**THE DATA**
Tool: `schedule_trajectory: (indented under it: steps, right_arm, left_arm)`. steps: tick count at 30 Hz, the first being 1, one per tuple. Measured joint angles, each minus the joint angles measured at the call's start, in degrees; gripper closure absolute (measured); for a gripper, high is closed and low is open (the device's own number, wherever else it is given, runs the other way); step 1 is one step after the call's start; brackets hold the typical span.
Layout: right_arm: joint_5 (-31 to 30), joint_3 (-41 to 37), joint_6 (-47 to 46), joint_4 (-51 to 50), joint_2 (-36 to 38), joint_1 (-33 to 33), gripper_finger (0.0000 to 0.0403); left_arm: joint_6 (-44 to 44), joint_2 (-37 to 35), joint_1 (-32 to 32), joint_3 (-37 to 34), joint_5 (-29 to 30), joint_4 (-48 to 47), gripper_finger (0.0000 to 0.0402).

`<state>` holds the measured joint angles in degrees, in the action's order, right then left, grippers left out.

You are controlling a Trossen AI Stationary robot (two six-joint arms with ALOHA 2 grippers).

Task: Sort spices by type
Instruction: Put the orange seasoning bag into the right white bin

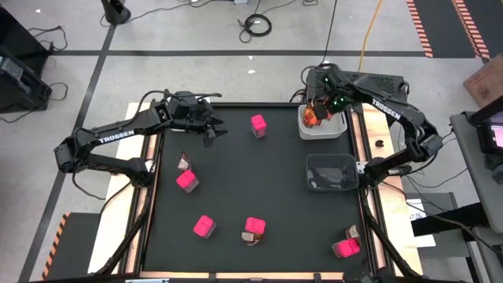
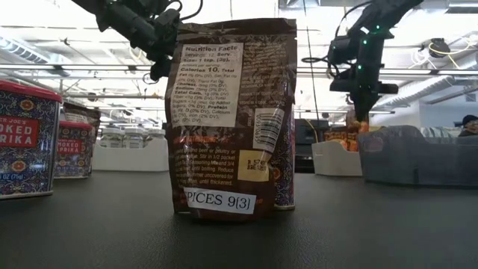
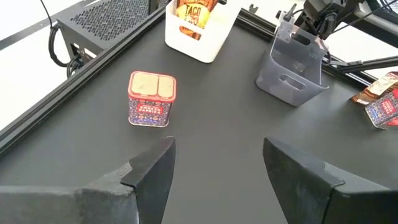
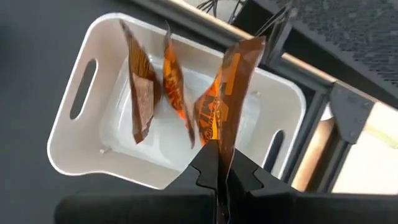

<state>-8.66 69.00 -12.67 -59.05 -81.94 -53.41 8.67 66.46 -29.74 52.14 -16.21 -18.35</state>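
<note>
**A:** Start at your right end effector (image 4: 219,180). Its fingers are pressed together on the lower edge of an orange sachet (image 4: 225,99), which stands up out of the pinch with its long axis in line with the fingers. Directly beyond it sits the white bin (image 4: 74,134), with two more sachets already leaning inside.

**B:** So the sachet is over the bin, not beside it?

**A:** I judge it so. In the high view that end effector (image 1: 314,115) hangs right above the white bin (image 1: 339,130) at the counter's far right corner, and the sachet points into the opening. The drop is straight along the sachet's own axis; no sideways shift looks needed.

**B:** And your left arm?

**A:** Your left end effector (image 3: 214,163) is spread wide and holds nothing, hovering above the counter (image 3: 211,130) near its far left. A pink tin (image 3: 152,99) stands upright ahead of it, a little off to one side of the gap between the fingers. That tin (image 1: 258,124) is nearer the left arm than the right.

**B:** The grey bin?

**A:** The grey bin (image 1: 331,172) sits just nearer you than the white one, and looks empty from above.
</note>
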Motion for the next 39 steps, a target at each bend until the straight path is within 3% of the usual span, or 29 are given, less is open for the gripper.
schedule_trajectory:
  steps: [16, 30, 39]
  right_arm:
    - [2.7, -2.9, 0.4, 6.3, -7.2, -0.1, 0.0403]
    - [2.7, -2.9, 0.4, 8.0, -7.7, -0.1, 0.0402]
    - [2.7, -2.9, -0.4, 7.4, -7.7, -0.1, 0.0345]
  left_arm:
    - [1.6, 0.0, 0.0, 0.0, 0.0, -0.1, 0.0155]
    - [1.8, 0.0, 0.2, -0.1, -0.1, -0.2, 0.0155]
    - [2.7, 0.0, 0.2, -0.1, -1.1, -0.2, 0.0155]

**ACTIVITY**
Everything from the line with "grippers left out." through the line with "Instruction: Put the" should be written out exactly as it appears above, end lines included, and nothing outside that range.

**FINISHED TASK**
`<state>` holds the measured joint angles in degrees, in the action's order, right then left, grippers left out.

You are controlling a Trossen AI Stationary robot (two six-joint arms with ALOHA 2 grippers).

Task: Sort spices by type
Instruction: Put the orange seasoning bag into the right white bin

That brings the answer to completion.